I humbly disagree here. These are two completely APIs internally and manged by separate teams. I agree with your point of view that apparently the are part of Office Suite. I am not sure about any change being done on MS Office. However, if you encounter any issue, please feel free to share with us.

There is nothing to disagree, I just asked about it :).
I understand that there are two teams, just wondering that cells teams seems to manage this without and third party component.
However before I spend hours of time can you check if you can handle my last posted PowerPoint file as it won’t load in my test system using your posted sample code.

@rausch,

I have observed your above comments. Can you please be kind enough to share the sample code or project that you have used to reproduce the issue using new presentation that you have shared in your former post. This way we will be on same page and I may log the issue based on code sample reproducing it.

Hello, I used exactly the same code you kindly provided. With my “old” PowerPoint I shared in first place it works. With a newly created PowerPoint (latest Office 365) version I get an error from OpenMcdf like mentioned before.

@rausch,

We have worked with sample presentation shared by you. Actually you can’t open this OLE embedded data via OpenMcdf, because this data is not a Microsoft Compound File, this is a plain DOCX. This can be checked using ole.EmbeddedFileExtension property. OleObjectFrame ObjectData can contain different types of data (compound streams, zip-files, Word or Excel documents, etc.). In this case, you can use it directly from OleObjectFrame.ObjectData - if EmbeddedFileExtension is “.docx” then there’s no need to proceed any further actions using CompoundFile.

Please try using following sample project.

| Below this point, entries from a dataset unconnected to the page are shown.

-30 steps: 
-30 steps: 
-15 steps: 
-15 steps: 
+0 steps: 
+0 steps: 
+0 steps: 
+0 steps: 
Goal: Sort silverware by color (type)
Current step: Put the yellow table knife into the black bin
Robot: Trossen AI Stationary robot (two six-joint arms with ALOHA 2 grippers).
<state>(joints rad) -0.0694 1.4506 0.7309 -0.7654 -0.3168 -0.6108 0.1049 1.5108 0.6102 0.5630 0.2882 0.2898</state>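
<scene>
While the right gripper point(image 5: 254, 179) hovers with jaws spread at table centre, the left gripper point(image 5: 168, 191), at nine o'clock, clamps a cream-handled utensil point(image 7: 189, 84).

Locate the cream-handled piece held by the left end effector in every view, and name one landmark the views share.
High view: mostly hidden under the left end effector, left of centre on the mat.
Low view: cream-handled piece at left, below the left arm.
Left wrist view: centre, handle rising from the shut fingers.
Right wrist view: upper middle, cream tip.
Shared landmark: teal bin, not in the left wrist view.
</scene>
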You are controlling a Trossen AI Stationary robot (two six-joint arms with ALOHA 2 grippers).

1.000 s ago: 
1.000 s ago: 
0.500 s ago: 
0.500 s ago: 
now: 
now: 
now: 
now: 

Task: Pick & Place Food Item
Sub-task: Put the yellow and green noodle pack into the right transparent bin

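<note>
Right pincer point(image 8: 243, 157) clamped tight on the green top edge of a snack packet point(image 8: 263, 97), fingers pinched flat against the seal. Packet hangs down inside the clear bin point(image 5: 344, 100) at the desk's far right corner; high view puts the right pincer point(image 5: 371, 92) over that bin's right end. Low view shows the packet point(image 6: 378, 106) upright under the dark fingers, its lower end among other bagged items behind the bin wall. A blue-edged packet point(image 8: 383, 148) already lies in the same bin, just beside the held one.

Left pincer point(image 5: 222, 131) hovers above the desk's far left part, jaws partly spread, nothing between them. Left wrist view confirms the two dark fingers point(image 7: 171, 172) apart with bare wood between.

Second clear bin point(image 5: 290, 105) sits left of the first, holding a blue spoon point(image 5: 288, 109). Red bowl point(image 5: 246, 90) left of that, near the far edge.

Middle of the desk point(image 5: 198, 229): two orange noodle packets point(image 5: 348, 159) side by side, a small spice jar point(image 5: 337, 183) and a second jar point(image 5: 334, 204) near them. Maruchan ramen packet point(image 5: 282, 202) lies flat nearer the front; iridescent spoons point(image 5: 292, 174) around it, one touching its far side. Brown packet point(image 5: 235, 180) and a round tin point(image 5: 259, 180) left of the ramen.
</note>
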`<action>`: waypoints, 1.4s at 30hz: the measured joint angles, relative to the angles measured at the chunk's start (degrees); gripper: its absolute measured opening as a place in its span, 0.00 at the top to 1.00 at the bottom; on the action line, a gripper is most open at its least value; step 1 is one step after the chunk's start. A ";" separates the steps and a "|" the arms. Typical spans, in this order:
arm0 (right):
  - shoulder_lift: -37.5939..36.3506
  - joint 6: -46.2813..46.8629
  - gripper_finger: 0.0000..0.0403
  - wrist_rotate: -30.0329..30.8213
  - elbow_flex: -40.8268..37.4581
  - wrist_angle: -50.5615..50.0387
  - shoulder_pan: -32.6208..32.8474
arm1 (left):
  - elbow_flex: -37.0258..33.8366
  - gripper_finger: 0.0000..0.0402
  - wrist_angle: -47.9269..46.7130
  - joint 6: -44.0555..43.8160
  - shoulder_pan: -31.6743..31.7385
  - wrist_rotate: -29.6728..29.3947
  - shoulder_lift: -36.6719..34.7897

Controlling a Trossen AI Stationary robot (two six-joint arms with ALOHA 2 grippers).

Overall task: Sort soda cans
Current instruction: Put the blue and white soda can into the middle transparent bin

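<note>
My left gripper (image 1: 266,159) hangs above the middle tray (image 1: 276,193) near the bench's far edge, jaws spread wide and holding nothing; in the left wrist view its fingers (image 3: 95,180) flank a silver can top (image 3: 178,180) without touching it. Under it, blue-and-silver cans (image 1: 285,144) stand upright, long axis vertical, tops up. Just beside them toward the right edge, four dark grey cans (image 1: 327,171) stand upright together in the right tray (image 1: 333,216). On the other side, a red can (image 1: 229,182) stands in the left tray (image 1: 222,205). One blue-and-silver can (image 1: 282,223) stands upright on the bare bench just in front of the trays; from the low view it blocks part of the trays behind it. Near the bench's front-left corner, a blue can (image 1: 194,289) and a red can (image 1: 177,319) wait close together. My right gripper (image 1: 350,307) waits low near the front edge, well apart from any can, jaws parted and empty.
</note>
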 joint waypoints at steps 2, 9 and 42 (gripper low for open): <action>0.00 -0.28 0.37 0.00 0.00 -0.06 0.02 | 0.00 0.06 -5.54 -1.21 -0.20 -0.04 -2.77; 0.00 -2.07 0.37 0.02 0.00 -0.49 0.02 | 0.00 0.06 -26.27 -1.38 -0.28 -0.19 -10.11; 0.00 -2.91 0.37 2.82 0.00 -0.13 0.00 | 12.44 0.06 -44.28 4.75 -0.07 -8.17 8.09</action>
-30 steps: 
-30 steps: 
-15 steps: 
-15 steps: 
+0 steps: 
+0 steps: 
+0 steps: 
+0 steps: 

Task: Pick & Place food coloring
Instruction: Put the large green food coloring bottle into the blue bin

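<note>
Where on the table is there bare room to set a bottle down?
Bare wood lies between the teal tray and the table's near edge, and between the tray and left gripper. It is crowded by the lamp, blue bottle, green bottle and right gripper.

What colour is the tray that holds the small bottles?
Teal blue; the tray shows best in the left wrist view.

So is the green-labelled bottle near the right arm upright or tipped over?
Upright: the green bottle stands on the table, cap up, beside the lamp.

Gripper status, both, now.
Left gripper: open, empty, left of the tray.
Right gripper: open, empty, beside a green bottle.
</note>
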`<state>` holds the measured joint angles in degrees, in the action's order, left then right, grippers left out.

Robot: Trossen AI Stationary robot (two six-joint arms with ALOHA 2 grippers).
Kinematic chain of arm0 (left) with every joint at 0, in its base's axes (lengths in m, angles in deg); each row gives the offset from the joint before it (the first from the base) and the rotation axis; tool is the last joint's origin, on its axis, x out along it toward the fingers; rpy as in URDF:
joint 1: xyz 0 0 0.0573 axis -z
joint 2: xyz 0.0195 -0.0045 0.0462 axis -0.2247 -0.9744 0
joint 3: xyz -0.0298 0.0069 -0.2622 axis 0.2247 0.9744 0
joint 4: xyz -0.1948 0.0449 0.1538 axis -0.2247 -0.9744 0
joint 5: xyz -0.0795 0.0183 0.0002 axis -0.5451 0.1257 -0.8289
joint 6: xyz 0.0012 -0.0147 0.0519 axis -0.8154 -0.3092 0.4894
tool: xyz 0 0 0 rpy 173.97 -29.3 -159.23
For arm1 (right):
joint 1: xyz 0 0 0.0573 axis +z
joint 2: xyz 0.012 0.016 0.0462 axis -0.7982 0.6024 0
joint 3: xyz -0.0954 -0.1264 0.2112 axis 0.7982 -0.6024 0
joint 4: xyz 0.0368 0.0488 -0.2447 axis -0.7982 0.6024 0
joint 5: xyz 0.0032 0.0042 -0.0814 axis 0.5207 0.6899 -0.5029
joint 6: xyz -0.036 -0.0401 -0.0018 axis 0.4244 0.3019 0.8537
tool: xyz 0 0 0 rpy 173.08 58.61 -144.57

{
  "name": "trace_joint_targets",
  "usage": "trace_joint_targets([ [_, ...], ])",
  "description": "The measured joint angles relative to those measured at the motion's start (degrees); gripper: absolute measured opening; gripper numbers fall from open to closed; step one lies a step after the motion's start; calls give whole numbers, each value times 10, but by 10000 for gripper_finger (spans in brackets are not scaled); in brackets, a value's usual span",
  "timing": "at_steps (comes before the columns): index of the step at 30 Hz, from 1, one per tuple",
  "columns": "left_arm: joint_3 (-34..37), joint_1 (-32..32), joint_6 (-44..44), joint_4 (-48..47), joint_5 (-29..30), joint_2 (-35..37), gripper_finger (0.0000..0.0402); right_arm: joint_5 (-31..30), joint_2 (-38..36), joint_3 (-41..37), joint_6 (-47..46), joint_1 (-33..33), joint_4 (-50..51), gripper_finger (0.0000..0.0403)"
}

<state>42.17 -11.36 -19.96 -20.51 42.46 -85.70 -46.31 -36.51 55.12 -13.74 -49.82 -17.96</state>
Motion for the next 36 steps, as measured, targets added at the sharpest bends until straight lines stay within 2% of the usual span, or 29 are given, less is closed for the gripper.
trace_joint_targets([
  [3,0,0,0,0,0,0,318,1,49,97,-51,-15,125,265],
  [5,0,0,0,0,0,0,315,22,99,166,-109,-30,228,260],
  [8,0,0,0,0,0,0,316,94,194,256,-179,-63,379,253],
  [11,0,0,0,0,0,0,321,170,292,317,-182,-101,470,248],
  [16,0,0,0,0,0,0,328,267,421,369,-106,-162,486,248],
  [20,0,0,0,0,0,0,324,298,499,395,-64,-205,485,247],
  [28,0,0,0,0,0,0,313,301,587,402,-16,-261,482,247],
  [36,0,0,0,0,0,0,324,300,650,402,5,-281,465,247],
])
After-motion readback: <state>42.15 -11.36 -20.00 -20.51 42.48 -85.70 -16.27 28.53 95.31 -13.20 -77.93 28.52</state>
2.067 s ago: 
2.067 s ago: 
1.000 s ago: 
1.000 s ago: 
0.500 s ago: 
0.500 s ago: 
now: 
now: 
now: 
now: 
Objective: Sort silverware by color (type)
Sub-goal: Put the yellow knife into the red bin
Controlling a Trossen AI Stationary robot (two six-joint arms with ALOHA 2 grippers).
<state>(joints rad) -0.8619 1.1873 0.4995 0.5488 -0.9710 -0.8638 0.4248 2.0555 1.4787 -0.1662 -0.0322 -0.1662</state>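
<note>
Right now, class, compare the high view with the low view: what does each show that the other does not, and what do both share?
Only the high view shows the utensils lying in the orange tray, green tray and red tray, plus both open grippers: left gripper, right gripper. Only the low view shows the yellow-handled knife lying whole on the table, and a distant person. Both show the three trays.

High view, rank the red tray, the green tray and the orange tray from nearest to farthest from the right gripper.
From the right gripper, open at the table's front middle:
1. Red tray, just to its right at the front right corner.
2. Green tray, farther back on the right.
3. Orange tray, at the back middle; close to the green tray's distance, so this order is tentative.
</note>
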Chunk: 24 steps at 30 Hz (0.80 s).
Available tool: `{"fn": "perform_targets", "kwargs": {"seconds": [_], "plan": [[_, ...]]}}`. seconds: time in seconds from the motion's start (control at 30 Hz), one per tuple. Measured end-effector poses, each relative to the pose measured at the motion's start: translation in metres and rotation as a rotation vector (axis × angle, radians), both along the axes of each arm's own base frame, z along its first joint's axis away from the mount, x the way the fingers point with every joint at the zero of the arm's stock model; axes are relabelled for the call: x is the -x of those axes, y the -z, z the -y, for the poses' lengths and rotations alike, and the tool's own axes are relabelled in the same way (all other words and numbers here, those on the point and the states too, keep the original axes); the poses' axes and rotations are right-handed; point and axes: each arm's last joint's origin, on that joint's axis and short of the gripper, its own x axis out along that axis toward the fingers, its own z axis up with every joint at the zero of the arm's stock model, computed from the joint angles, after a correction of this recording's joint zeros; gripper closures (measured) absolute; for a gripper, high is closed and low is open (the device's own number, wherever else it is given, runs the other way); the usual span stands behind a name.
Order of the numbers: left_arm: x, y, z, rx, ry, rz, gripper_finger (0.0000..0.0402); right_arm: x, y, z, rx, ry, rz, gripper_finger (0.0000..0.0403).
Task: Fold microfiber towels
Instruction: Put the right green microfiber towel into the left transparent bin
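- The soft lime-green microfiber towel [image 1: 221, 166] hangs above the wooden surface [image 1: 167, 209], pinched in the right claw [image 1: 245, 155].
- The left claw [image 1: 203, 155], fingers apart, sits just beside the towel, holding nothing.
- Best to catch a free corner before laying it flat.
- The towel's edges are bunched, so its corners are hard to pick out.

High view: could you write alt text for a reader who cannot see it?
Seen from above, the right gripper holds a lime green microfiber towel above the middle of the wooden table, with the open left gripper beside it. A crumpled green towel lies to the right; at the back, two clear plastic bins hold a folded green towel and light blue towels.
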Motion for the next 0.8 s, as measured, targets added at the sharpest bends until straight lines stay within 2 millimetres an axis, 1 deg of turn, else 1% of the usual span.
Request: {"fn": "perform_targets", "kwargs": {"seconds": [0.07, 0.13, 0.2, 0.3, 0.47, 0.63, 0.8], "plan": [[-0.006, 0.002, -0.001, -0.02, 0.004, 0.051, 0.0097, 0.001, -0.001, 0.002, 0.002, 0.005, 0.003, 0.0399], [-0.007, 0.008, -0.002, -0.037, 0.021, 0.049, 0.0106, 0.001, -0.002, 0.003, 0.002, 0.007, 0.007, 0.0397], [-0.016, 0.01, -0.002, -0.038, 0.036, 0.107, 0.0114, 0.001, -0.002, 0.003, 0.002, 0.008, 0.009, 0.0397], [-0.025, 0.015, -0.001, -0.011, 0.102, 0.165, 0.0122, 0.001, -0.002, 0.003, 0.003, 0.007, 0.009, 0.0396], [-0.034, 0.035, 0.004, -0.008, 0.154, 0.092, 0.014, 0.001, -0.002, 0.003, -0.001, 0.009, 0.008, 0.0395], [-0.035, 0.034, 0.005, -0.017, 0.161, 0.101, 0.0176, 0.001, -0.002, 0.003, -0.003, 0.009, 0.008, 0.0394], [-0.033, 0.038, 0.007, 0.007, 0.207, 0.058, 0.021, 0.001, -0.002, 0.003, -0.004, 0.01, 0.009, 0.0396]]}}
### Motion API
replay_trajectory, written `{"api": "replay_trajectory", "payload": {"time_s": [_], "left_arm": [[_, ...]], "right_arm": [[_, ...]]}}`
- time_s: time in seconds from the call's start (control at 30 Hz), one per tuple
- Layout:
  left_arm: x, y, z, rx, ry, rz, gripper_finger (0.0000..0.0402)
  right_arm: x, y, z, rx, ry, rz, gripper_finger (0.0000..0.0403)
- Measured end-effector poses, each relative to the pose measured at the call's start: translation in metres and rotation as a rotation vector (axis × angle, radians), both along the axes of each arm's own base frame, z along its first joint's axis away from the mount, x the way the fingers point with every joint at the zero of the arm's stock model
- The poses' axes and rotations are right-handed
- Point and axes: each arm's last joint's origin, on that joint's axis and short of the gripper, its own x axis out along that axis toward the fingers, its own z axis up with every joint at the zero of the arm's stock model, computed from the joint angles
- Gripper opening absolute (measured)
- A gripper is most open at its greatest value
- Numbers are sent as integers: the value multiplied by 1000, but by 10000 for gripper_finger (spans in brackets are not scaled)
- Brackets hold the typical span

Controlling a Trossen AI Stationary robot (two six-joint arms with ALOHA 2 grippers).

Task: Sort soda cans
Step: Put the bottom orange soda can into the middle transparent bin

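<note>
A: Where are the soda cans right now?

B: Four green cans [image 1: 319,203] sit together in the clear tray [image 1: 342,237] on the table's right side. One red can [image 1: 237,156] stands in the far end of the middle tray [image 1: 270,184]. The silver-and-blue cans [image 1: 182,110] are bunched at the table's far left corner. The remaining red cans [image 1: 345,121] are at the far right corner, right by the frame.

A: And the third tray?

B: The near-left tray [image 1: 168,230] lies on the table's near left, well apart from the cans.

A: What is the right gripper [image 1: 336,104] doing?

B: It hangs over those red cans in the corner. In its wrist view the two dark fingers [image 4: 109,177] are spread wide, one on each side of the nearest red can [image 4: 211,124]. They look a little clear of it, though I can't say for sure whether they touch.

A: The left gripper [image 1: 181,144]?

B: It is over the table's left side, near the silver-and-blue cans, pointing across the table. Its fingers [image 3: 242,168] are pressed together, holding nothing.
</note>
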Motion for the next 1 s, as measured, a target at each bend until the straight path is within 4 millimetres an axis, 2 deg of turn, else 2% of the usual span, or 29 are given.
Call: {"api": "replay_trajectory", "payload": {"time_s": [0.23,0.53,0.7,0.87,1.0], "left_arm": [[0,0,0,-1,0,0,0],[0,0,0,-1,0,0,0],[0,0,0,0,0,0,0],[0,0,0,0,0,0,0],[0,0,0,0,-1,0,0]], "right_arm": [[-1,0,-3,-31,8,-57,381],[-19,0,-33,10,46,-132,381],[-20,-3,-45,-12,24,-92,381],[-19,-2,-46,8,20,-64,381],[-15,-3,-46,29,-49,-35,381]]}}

TestOLEExtract-modified.zip (100.0 KB)

Hello, thank you, I will check your code. I did not even know that there is a difference.
In both files I did the same > embedded a word file using PowerPoint to create the template. I do not understand when it gets a compound file and when it will be plain word.

@rausch,

I have observed your comments and like to share that I am not sure how you have added the file in PowerPoint. However, as I said earlier in my earlier post regarding types of OLE Object data. You can use the sample project shared on our end to extract the data by verifying from ole.EmbeddedFileExtension property.

Hello,
I am pretty sure in both files, with direct word and compound file, I used to do it the same way. Nevertheless your hint about file extension helped to solve the issue so now I can open, modify and save word back to powerpoint regardless the format.
Thanks for your help and patience!
Bye Yves

@rausch,

Thank you for your understanding too and its good things are finally resolved.